Crawler of SAP Wiki

Background:

In daily work on ServiceNow platform, our employees often need to check the documents in SAP wiki or stories on ServiceNow, when they have trouble with the processes or don’t know the operations exactly. But there are too many document and stories so that it’s too complex to find the target information.

So we are going to develop a search engine to solve this pain point. And for the reason that we don’t have the database of SAP wiki, so we need to create a crawler to get the data. And the target wiki directory is:51. HCSM Documentation (internal) - SSI Support Application Landscape - Wiki@SAP

Design thought:

ALG: SAP wiki’s directory is a tree structure. The parent node contains many child nodes and many of these child nodes contain another batch of child nodes… So to get all of them, I choose depth-first algorithm. The crawler will traverse this tree and when current node has no child node, backtrack.

Crawler: Because of the network security issue, we can’t just send requests to get html source code. So we use selenium and webdriver to simulate browser operations. Therefore, when you run this program, there will be a browser started.

Prerequisite of running:

* modify the exec_path with your chromedriver ‘s path:

1
2
3

# not used anymore
exec_path = r'C:\Program Files\Google\Chrome\Application\chromedriver.exe'
chrome = webdriver.Chrome(executable_path=exec_path)

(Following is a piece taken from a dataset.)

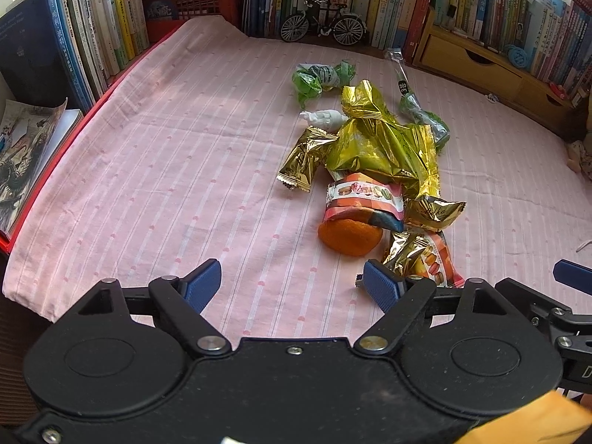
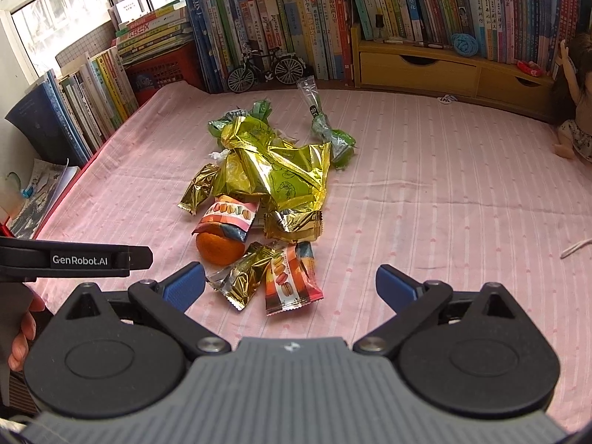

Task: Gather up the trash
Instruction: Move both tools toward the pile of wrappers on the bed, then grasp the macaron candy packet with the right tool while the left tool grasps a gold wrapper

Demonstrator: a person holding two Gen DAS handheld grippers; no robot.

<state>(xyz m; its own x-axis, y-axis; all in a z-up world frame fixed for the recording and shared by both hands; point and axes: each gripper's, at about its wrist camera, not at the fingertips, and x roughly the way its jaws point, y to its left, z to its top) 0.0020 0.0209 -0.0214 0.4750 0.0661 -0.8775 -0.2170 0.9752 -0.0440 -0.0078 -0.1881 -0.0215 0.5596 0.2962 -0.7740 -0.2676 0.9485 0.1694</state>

**NEW!**we use ChromeDriverManager().install() to install the chrome web driver automatedly.

1 2	service = Service(executable_path=ChromeDriverManager().install()) chrome = webdriver.Chrome(service=service)

Make sure you are using SAP’s network

Running Result:

We will get the titles, content, URL of documents. And there will be a file named WikiJson.json generated in the same directory of this program. The content of this file may be like:

NEW!: we will crawl all the documents from wiki.

{"id":0, "Title":"51.1 Customer", "Content":"51.1 Customer Page sections for this module Process / Product overview: Requirements, Solution blueprint, Architecture Implementation details User Interface: Agent Workspace, UI16, headers, field definitions, UI actions, UI policies, tabs and related lists, notifications, dashboards, lists, attachment handling, templates, actions plans, removed OOTB functions Process model: Workflow, status values, routing, scripts, business rules, data flow between tables in the same module, removed OOTB functions, SLA definitions Technical dependencies: Data pre-requisites, user roles and permissions Integrations: integrations to other processes / records, Roles and responsibilities: SME / contact person / team Process integrations: Related lists, data exchange and dependencies with other processes, workflow handovers Guidelines for Support & Operations: Error handling / Troubleshooting, logging information Related feature and references: Feature number, attachments, further links, other KBAs for details", "URL":"https://wiki.wdf.sap.corp/wiki/display/wikissisal/51.1+Customer-facing+portal?src=sidebar", "Type":"wiki"}

But the data is not clean. There are some useless characters such as '', \xa0 and so on. When we post this data to ElasticSearch, these characters will cause error. So I use regular expressions to clean them.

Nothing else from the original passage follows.